21 Nov

Say No To Yellow
by Paul Waite
21 Nov 2005

It’s time the IRB had a good hard look at the whole idea of the sin-bin, and what it is doing to our game. The body which runs the game recently made a decision which is absolutely right for rugby, by awarding New Zealand the 2011 Rugby World Cup. It has shown it values the things that the game stands for, and did not ‘sell out’, as everyone widely expected.

So let’s look back at some other basic tenets of our game and consider the sin-bin in the light of these. In days of yore rugby was a very simple game, where two teams were assembled, and people watched the game to see which of the teams would prove to be the best.

There is a wonderful clarity about those days. There were no subsitututes, virtually nothing in the way of policing of foul play, very little in the way of rules, except for what constituted a score, and certainly nothing resembling a ‘sin-bin’.

Two teams fronted up, and the strongest prevailed, end of story.

Moving forward in time the game became more structured, with rules being invented to control modes of play, but there were still no substitutes. Two teams took the field with 15 players, and the strongest prevailed. If anyone got injured, then they obviously weren’t strong or canny enough, and bad luck – all part of the game.

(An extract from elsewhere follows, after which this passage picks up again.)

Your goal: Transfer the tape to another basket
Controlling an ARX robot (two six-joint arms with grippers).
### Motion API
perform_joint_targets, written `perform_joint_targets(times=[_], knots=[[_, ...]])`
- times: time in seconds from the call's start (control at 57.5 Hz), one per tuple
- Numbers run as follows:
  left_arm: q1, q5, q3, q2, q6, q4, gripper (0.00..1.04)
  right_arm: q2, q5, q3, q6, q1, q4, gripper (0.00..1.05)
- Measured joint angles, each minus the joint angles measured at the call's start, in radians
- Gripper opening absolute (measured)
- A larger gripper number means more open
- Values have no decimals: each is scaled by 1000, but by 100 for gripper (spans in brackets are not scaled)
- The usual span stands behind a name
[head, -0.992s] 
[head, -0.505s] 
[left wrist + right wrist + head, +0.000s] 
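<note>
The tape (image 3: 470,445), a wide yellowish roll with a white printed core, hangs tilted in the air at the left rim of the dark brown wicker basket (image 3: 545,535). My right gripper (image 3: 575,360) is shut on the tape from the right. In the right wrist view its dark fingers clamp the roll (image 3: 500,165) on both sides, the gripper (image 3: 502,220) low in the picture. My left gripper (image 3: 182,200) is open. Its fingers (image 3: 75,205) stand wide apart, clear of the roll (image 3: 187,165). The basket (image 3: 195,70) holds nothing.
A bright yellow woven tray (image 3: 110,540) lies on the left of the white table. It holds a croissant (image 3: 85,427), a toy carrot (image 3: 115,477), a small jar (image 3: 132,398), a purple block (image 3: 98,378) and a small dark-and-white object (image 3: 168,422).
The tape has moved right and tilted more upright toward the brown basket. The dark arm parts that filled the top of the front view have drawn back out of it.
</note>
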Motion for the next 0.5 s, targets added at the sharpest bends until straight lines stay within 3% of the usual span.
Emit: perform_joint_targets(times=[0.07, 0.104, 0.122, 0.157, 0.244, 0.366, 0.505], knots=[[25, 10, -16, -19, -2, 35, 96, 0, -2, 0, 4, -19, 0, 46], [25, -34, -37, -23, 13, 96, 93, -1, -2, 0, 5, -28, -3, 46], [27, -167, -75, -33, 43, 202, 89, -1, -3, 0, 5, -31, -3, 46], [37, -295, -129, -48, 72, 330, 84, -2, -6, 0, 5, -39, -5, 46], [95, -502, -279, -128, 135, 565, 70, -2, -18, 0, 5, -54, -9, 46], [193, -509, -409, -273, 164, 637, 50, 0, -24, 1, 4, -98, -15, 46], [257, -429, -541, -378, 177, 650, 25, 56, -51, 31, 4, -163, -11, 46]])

Stepping into the time machine again we zip forward, and find that substitutes are allowed – for injuries validated by a doctor. We still have reasonable clarity of the teams and the outcome, since only badly injured players were replaced.

Nearer to today, professionalism brought a huge decrease in the aforementioned clarity. It muddied the waters considerably by increasing the number of subsitututes, and allowing them to be brought on at any time. Moreover, the ‘blood replacement’ laws allowed players to temporarily leave, be patched up and go back on. All very confusing for the spectator as compared with yesteryear.

But this way of playing the game has indeed settled over the past 10 years or so, and has largely been a success in the modern game with the very high workloads and therefore fitness required of the players. Usually we do see a pretty clear result with XV versus XV (with a few late replacements, or the odd injury-related replacement) in the mixture.

The sin-bin is the joker in this pack of cards, and has the capacity to totally ruin a fine, tight test match as a spectacle within minutes.

The intent of the yellow card is to allow the referee the option of punishing a set of fouls which are viewed as ‘spoiling’ the game, and which have not ceased due to other remedies, such as verbal warnings, free-kicks and/or penalties. The usual format is that a team infringes, and attracts a penalty or two. Then they infringe in the same way again, and are given a verbal warning along with the penalty against them, that the yellow card is next if they repeat the offence. If the offence is repeated, then the player committing it is sent from the field for 10 minutes.

This escalation is all very well in theory, but in practice it has an effect which, in my view, is so detrimental to the overall game that it is worse than not having it.

In other words, to exemplify to the extreme, it’s a bit like trying to cure a child of a bad habit by shooting it in the head. Sure enough they won’t ever do that bad thing again but…

The result of sending a player from the field for 10 minutes, is to totally destroy what in my view is one of the basic tenets of rugby – that the result should be decided by XV against XV to see which is the best.

The yellow card (sin-bin) should be removed from the game in my opinion, and replaced by a panel or panels set up by the IRB to review test matches for cycnical or professional fouls and the like, in a consistent manner, and mete out punishments to help remove these from the game in the way that yellow cards are failing to do.

Aside from the basic violation of a cornerstone of rugby the yellow card system has another basic flaw. Every single referee has a different set of criteria for its use, and therefore this devastating punishment is never going to be used consistently, as exemplified by the hair-trigger yellow carding performance of Alan Lewis in the England vs New Zealand test last weekend.

I call on the IRB to at the very least review the yellow card and its awful effect on what should be the very best spectacle rugby can offer – the tightly fought test match between the top rugby nations of the World.

Hopefully some sense and canny analysis can prevail here as it did with their wonderful decision to award New Zealand the 2011 Rugby World Cup.